C’est amusant (enfin : “amusant” est-il le bon mot ? Je ne pense pas ; “curieux” et peut-être aussi “rassurant” seraient probablement plus appropriés) ; c’est amusant, ou plutôt donc curieux et finalement rassurant comme, à vouloir absolument montrer l’unité et la convergence d’une équipe, sa bonne humeur et son dynamisme, à forcer, pour cela, la dose et les effets, on arrive assez ordinairement au résultat contraire : susciter la gêne, le malaise, voire le doute, là où il n’y avait peut-être, probablement, au fond, aucune raison de douter. Mais on a tellement surjoué, on s’est tellement tenu sur ses gardes de peur de commettre un impair, on a tellement appris son laïus par coeur, se reprenant lorsque on oubliait un mot sans importance, on a tellement affiché un sourire béat en écoutant les autres comme si c’était la vérité qui sortait de leur bouche tel un miel aux saveurs suaves, on a tellement ri avec fausseté (ou, pire encore, avec sincérité et servilité) aux bons mots du chef qui est tellement, tellement spirituel, on a tellement dit et répété qu’on était content, vraiment et sans mentir, content d’être là, tous ensemble, quand notre corps et toute notre attitude hurlaient exactement le contraire, et avec une telle force qu’on avait mal pour eux ; on a tellement donné le sentiment de réciter, ânonner et jouer un rôle, un rôle qui nous avait été imposé, qu’on se serait cru dans cette case de Tintin chez les Soviets où, sous la menace des revolvers braqués par la Guépéou locale, les villageois, baissant la tête, se résignent à élire la liste du parti.

Sur le fond, pourtant, encore une fois, il n’y avait probablement aucun problème, aucun désaccord, aucune dissension. Seulement la peur de la fausse note, la crainte de l’incident, la hantise du bug, peut-être, qui a transformé ce qui avait certainement été conçu comme un moment sympathique de partage, l’annonce collectivement assumée d’une nouvelle stratégie, ou d’une stratégie un peu redéfinie, en une cérémonie pesante et empesée, le contraire absolu du spontané.

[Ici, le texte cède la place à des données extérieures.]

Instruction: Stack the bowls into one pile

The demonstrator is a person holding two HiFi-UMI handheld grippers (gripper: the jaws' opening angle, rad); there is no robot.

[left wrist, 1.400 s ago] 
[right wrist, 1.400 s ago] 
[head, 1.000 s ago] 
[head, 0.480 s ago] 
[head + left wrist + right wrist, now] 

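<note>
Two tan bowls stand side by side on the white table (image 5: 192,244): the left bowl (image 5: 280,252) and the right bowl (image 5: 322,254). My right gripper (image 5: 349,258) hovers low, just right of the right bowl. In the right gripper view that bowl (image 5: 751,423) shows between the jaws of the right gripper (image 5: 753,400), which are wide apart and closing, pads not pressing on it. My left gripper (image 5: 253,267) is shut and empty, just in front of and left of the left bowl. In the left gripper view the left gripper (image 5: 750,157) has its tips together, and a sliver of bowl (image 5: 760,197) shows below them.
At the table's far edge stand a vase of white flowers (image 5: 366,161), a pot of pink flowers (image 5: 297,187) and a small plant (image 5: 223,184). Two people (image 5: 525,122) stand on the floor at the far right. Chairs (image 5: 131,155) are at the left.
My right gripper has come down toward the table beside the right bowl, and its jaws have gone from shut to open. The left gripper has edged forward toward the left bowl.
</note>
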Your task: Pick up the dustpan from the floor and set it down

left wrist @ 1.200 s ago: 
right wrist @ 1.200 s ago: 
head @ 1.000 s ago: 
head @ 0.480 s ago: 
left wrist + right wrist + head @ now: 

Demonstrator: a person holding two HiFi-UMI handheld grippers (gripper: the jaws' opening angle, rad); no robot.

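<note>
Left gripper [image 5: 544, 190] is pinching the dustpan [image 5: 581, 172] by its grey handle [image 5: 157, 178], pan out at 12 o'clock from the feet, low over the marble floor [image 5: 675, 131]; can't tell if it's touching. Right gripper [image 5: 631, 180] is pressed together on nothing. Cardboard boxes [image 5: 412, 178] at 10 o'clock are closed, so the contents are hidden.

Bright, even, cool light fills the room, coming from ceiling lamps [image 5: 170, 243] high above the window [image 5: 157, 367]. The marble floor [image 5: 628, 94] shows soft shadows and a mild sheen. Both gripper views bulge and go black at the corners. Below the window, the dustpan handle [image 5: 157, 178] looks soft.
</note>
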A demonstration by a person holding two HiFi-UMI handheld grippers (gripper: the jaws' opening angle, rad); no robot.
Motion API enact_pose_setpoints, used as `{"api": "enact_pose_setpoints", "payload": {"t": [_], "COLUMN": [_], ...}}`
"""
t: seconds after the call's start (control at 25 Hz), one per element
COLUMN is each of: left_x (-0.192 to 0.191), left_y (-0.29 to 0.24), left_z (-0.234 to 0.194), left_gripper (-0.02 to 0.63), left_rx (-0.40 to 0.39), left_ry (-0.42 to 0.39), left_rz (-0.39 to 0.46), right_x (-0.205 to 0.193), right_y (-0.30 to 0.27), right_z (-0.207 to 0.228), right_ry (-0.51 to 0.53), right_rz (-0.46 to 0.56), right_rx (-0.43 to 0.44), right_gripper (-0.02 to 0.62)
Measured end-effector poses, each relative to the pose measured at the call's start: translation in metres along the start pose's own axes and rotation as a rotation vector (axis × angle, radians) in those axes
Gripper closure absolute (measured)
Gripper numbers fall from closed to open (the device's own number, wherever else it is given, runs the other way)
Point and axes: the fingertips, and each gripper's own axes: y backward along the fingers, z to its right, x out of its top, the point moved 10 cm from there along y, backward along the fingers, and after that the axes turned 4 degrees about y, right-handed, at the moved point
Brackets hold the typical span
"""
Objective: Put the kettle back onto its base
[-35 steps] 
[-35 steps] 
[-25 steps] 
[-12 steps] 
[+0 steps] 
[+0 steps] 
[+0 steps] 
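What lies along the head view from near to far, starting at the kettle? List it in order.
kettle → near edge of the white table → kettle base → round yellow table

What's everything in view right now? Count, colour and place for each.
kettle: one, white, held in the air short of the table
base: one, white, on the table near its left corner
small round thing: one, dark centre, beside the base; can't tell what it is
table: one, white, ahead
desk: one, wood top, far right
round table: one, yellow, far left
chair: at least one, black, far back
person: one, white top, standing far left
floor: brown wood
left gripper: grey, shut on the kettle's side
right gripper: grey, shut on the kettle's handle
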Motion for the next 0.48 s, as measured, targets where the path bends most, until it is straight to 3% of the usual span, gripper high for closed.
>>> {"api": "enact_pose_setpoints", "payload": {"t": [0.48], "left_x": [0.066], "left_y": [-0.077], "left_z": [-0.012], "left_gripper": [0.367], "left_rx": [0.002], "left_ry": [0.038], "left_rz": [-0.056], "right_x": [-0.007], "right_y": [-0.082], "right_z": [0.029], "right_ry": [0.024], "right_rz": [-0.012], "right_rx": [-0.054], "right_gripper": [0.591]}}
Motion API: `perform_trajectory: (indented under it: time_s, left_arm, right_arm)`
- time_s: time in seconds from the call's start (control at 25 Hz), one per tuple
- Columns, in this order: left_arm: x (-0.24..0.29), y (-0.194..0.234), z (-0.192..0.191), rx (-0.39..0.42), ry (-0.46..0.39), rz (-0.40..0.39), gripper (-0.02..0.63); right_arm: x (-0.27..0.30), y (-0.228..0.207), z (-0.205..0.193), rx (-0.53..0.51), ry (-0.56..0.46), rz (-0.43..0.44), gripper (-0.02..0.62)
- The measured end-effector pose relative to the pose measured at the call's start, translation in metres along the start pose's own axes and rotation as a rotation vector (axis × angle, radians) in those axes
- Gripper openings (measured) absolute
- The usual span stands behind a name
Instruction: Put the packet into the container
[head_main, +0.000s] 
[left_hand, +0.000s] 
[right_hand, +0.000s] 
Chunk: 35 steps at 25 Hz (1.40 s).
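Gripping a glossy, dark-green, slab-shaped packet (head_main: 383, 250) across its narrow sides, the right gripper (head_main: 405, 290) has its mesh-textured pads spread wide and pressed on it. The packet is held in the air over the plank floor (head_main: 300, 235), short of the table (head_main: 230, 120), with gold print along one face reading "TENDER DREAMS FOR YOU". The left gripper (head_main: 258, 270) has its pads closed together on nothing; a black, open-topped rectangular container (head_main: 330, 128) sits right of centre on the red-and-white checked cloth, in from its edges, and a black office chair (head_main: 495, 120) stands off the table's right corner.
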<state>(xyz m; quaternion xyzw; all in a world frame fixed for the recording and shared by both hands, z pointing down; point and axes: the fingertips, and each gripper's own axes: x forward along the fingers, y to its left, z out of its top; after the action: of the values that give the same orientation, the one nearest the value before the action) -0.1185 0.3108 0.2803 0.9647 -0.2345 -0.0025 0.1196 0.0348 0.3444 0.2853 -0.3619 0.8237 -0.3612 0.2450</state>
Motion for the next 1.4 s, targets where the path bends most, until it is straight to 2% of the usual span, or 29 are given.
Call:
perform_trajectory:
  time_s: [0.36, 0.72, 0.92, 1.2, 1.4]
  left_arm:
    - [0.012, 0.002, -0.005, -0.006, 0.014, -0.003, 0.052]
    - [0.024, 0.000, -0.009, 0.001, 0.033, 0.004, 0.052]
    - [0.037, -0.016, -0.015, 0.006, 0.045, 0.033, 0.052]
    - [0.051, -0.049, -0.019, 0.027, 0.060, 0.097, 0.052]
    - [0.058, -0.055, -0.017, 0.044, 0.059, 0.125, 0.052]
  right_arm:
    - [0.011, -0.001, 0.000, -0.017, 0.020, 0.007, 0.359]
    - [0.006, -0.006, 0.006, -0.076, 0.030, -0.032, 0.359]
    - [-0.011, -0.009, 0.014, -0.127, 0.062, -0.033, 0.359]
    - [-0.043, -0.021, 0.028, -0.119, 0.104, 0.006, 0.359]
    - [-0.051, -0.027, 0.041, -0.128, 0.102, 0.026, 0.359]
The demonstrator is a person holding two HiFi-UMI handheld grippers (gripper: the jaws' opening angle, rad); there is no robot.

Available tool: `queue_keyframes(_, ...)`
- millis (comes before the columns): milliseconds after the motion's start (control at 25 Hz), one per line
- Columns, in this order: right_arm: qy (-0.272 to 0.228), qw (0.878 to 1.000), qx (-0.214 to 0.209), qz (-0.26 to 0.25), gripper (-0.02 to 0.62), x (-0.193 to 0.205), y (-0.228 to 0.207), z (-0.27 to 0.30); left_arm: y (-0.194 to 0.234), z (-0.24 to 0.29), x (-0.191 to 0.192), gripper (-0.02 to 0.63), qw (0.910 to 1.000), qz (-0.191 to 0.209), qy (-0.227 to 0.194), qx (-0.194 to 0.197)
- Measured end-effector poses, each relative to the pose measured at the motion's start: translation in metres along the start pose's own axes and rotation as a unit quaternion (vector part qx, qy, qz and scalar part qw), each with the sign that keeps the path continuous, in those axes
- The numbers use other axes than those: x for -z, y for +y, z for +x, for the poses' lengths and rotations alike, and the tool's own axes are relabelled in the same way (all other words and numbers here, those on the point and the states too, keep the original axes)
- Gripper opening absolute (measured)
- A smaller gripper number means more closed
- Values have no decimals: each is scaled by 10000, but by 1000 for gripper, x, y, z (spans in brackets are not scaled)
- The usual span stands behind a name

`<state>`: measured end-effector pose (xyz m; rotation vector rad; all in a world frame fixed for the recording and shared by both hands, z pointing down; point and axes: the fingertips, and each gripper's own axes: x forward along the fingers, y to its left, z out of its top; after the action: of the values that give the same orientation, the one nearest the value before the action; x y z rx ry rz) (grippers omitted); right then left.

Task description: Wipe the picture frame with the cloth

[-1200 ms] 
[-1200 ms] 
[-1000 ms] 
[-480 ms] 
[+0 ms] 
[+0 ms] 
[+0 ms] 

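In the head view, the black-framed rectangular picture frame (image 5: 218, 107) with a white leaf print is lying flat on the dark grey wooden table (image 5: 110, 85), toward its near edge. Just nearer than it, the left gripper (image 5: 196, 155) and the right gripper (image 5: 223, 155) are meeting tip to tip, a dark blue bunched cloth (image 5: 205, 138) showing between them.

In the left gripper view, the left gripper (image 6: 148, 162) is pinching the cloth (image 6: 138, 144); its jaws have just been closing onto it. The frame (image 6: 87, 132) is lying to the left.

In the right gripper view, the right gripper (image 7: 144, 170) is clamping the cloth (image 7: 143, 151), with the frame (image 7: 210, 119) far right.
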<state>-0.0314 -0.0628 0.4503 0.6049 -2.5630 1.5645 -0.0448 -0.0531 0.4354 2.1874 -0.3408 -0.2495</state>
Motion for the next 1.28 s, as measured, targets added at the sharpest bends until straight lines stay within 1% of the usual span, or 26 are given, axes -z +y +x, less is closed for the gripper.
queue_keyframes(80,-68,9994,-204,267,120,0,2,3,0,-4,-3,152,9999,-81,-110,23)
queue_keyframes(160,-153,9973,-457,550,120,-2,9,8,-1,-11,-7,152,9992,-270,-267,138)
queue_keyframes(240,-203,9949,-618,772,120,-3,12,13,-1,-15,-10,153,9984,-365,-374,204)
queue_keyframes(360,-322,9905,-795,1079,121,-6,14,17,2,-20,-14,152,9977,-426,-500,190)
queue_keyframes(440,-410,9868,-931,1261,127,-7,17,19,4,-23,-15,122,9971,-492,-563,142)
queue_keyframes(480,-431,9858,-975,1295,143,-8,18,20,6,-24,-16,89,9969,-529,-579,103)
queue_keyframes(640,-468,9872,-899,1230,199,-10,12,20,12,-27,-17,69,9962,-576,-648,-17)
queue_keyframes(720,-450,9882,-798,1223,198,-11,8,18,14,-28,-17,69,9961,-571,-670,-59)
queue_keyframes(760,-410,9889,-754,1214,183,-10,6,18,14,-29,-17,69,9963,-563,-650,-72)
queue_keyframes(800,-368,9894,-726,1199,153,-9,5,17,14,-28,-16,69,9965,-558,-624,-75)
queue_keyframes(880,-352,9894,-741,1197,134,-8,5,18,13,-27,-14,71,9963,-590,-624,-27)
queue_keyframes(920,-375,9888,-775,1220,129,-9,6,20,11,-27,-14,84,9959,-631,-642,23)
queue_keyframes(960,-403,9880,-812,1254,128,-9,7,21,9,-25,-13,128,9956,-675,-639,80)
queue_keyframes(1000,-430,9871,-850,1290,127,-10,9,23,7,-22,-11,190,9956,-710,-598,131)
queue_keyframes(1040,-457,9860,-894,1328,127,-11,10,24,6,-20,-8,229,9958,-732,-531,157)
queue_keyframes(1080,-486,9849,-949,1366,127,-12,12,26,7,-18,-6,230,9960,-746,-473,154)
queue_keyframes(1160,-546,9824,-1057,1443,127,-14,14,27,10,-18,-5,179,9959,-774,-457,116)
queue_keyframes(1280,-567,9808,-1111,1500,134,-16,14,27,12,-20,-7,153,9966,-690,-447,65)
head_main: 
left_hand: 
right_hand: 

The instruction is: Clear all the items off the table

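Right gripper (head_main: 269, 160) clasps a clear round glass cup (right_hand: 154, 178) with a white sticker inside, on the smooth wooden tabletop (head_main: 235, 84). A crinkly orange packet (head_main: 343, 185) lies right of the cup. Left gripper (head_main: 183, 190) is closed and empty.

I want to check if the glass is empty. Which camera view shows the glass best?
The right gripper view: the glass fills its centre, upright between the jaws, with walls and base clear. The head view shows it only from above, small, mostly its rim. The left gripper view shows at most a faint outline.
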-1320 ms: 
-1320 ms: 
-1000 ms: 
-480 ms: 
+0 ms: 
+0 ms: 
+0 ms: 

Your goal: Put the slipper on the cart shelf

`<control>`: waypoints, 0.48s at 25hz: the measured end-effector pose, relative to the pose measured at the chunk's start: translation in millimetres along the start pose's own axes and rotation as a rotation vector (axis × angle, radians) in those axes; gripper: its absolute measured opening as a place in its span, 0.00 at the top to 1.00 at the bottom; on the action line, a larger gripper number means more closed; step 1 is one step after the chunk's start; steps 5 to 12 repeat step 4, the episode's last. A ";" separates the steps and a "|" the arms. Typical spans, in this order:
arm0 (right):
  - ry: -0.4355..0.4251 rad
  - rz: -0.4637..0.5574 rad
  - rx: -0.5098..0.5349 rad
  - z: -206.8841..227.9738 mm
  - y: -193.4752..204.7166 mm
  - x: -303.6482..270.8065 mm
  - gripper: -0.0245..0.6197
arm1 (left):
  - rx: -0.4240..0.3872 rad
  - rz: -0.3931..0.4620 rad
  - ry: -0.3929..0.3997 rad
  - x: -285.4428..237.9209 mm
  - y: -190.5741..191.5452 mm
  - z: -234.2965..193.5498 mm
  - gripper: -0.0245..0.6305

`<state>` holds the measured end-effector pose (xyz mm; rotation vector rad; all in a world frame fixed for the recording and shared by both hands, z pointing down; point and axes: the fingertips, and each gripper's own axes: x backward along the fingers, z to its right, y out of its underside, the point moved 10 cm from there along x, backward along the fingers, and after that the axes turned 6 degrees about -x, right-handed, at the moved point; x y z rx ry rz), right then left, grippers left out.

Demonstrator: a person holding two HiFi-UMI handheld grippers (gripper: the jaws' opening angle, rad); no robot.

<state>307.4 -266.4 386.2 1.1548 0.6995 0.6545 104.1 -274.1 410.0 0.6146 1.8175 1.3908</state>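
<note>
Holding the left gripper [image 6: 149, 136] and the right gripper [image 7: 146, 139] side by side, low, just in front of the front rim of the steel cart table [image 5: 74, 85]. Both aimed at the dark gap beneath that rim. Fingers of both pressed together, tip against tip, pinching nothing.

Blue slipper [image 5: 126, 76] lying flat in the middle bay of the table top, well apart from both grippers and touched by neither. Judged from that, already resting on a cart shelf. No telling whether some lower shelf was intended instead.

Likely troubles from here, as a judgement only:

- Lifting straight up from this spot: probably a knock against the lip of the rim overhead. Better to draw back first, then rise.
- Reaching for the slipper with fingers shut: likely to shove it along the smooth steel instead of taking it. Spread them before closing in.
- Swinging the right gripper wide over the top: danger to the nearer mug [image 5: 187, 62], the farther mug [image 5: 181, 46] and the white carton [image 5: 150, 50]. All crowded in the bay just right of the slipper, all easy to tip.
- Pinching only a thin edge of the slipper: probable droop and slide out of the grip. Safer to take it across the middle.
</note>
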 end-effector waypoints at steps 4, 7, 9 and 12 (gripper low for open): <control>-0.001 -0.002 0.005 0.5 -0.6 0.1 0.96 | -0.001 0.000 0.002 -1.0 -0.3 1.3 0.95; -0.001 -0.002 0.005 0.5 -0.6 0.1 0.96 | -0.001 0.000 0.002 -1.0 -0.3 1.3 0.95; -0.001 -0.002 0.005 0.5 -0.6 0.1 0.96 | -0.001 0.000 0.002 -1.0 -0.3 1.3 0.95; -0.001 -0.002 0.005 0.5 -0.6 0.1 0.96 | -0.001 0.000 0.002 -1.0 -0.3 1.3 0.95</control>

Ce qui est bizarre, c’est que les personnes en position d’autorité paraissent ne pas se rendre compte que rien ne sonne plus faux que ces tableaux vivants où le chef se met en scène avec ses lieutenants, où ceux-ci parlent sous la surveillance de celui-là, et où l’on a l’impression qu’à la moindre incartade, au moindre propos qui ne serait pas de dévotion, ledit chef se muera soudain en reine de coeur réclamant : “Qu’on lui coupe la tête !” ou en Clovis rejouant l’histoire du vase de Soissons. 

Ce qui est bizarre, c’est que, à vouloir à tout prix montrer que la décision est collective, partagée, voulue par toutes et tous, on arrive seulement à donner le sentiment contraire, à susciter l’impression d’un chef autocratique décidant seul de la ligne du parti.